(WHAT THE TASK REQUIRES): Search the data below for the string "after". Extract every line that contains it.

(PROVIDED MATERIAL):
_ _ _

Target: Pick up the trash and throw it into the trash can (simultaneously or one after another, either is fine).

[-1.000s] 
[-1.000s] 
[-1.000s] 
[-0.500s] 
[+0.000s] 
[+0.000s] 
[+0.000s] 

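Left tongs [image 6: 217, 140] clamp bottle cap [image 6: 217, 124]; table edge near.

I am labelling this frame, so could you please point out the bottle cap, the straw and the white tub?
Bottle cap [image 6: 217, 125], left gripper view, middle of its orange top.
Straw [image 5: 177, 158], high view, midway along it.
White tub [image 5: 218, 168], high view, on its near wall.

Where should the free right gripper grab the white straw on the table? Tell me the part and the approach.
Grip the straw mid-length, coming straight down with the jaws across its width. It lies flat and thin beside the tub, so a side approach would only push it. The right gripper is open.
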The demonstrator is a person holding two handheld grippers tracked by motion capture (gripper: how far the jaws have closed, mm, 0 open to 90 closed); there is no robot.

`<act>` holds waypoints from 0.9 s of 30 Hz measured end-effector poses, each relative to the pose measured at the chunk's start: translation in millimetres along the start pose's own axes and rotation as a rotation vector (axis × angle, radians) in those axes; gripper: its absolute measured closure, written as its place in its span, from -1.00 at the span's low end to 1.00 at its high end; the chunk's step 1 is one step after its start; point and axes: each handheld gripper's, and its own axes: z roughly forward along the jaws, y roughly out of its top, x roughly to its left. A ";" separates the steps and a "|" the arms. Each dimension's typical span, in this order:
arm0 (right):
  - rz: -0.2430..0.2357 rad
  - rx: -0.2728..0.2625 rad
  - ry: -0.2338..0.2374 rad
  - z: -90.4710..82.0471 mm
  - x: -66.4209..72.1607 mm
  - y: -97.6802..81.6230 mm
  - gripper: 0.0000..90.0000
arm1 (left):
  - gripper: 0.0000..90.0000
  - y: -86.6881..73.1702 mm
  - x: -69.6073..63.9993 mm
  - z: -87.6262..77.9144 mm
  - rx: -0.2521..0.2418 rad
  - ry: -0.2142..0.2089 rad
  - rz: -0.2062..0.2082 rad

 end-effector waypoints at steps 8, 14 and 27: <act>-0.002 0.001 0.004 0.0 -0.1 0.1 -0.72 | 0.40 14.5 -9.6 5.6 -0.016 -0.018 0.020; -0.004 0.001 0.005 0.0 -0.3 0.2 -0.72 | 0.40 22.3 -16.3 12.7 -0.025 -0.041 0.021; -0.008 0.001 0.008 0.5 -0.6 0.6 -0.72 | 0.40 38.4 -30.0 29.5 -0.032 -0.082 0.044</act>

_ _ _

(RESPONSE AREA):
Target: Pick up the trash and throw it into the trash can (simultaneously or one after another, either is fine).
`<act>` holds waypoints from 0.9 s of 30 Hz measured end-effector poses, each relative to the pose measured at the chunk's start: translation in millimetres along the start pose's own axes and rotation as a rotation vector (axis × angle, radians) in those axes; gripper: its absolute measured closure, written as its place in its span, from -1.00 at the span's low end to 1.00 at its high end; the chunk's step 1 is one step after its start; point and axes: each handheld gripper's, and its own axes: z roughly forward along the jaws, y roughly out of its top, x roughly to its left. A ";" separates the steps and a "|" the arms. Each dimension's typical span, in this order:

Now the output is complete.